(Work task) The expected output is the first line of the data below and every line after it, up to and including the line containing "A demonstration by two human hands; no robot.", each reproduced exactly.

(Material for this task)
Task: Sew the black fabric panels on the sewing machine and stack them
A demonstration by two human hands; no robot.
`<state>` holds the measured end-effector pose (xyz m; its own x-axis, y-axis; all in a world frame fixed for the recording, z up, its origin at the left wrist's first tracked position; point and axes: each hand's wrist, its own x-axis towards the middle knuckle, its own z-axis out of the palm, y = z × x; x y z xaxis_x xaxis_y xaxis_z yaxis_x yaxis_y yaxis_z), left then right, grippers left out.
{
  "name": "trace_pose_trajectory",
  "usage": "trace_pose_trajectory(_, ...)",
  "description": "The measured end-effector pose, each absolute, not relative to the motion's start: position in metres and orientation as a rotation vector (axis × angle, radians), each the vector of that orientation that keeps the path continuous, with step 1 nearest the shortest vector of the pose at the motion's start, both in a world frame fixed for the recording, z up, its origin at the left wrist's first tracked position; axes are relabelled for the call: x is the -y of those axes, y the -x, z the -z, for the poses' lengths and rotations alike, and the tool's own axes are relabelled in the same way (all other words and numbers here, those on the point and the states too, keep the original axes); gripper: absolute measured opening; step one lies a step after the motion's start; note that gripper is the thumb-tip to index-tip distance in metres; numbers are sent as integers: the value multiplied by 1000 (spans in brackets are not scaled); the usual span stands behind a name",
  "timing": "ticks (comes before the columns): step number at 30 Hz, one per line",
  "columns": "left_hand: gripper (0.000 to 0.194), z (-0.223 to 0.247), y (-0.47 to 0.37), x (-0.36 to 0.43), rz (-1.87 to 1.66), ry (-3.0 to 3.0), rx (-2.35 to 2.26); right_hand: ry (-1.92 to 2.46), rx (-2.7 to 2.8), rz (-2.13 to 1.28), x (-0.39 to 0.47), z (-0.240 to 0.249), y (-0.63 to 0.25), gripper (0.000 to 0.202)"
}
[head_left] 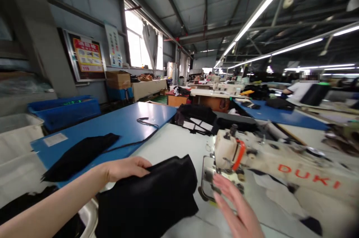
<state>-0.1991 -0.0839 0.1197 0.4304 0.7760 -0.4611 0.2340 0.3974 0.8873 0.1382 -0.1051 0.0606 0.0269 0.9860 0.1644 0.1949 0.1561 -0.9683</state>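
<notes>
My left hand [129, 169] grips the upper left edge of a black fabric piece [151, 197], its fingers partly hidden behind the cloth. The fabric hangs over the pale sewing table [174, 141], left of the sewing machine [269, 155]. Close to the machine's needle area, my right hand [235, 206] is held with fingers stretched out and nothing in them. A gap separates it from the fabric. The machine is cream-coloured, with an orange part on its head and red letters on its arm.
On the blue table [140, 113] at left lie a black cloth piece [84, 152] and a dark strap [131, 142]. More dark fabric [196, 114] is heaped behind the machine. A blue bin [64, 111] stands far left. A person [303, 90] sits at the right, further back.
</notes>
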Motion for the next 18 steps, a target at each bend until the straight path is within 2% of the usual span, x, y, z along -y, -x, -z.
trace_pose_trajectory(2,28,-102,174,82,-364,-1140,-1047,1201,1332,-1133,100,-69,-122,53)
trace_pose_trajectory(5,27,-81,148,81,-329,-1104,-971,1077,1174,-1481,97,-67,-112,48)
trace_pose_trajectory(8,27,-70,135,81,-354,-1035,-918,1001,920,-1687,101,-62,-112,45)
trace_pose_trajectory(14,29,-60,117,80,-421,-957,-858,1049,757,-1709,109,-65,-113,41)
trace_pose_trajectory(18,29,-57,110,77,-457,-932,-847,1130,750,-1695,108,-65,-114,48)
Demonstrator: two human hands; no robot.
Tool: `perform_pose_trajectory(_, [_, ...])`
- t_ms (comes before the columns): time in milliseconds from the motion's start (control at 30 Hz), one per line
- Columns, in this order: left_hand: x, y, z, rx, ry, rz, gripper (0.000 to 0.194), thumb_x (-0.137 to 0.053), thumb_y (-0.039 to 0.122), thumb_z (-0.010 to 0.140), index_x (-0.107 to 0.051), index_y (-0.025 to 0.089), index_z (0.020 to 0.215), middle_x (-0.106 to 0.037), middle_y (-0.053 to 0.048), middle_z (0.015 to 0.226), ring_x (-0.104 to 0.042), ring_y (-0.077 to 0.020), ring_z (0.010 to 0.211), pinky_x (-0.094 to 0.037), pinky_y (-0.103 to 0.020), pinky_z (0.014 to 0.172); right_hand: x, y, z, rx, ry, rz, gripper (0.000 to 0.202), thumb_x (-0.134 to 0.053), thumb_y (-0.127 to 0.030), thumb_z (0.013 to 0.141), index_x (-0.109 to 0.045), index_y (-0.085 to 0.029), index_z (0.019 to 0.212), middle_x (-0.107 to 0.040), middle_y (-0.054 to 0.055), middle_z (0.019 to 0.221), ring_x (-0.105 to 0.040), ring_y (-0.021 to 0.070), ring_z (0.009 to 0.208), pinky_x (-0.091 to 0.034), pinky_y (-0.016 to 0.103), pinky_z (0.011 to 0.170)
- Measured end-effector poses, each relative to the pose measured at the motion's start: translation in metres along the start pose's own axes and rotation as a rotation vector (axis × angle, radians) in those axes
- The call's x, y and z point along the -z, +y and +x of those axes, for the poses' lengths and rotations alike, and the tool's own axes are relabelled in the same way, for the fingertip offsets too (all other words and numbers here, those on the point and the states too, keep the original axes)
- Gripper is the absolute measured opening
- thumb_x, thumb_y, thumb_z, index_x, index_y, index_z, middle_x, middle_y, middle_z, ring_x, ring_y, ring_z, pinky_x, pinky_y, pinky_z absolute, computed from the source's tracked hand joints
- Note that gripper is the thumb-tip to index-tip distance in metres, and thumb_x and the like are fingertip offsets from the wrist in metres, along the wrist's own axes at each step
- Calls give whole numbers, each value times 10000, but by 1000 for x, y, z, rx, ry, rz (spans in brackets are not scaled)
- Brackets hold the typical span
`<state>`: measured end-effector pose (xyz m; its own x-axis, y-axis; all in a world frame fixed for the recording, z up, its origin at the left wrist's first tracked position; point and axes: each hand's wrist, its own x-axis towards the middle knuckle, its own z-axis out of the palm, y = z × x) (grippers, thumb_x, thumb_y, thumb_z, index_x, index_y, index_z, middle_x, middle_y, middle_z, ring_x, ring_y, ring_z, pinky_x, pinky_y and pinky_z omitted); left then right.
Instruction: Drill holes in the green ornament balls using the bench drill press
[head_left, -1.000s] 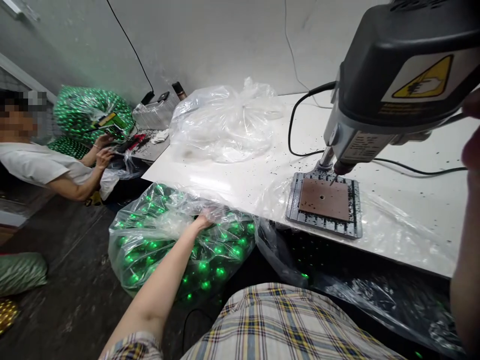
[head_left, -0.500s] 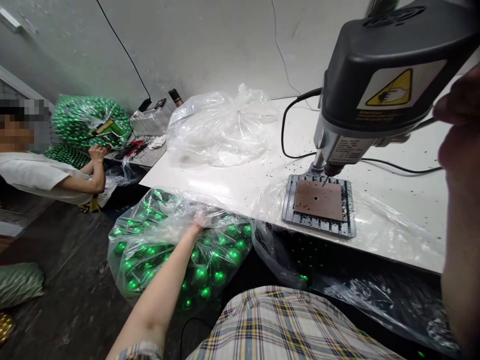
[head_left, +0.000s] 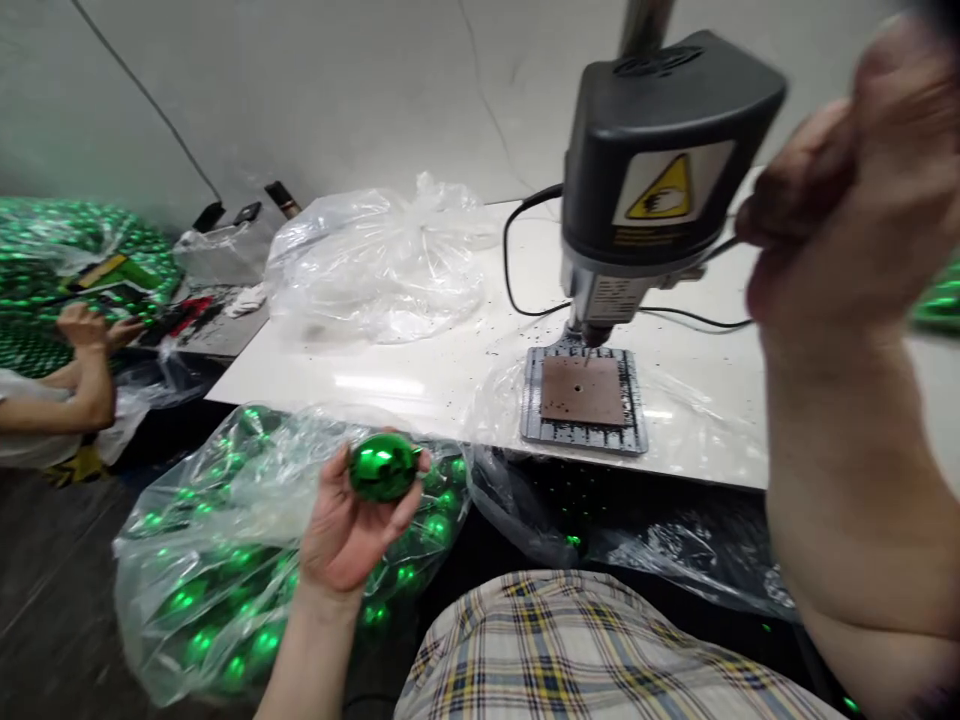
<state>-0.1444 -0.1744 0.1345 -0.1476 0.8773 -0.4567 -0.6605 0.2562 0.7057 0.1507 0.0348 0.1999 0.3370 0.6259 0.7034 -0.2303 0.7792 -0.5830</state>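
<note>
A shiny green ball ornament (head_left: 382,467) rests in the fingers of my left hand (head_left: 346,530), palm up, over a clear plastic bag (head_left: 277,470) full of similar green balls. My right hand (head_left: 825,190) is raised at the right and closed around the lever handle of a small drill press (head_left: 652,180); the grip itself is mostly hidden by the fingers. Beneath the drill bit, a brown board (head_left: 583,390) with a small hole lies on the grey slotted base (head_left: 531,425). Dark shavings are scattered over both.
A tied clear plastic bag (head_left: 382,265) lies on the white table (head_left: 420,385), and a black cord (head_left: 510,270) runs from the drill press. At the left, a co-worker's hands (head_left: 94,330) are beside a large bag of green balls (head_left: 97,240). More plastic hangs below the table's front edge.
My left hand has come out of the bag with a green ball. My right hand stays on the lever. The view has turned left-to-right, so the drill press appears further left.
</note>
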Motion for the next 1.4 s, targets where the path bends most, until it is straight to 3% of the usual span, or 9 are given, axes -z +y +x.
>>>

(Response to this task)
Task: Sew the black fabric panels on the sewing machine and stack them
A demonstration by two human hands; no robot.

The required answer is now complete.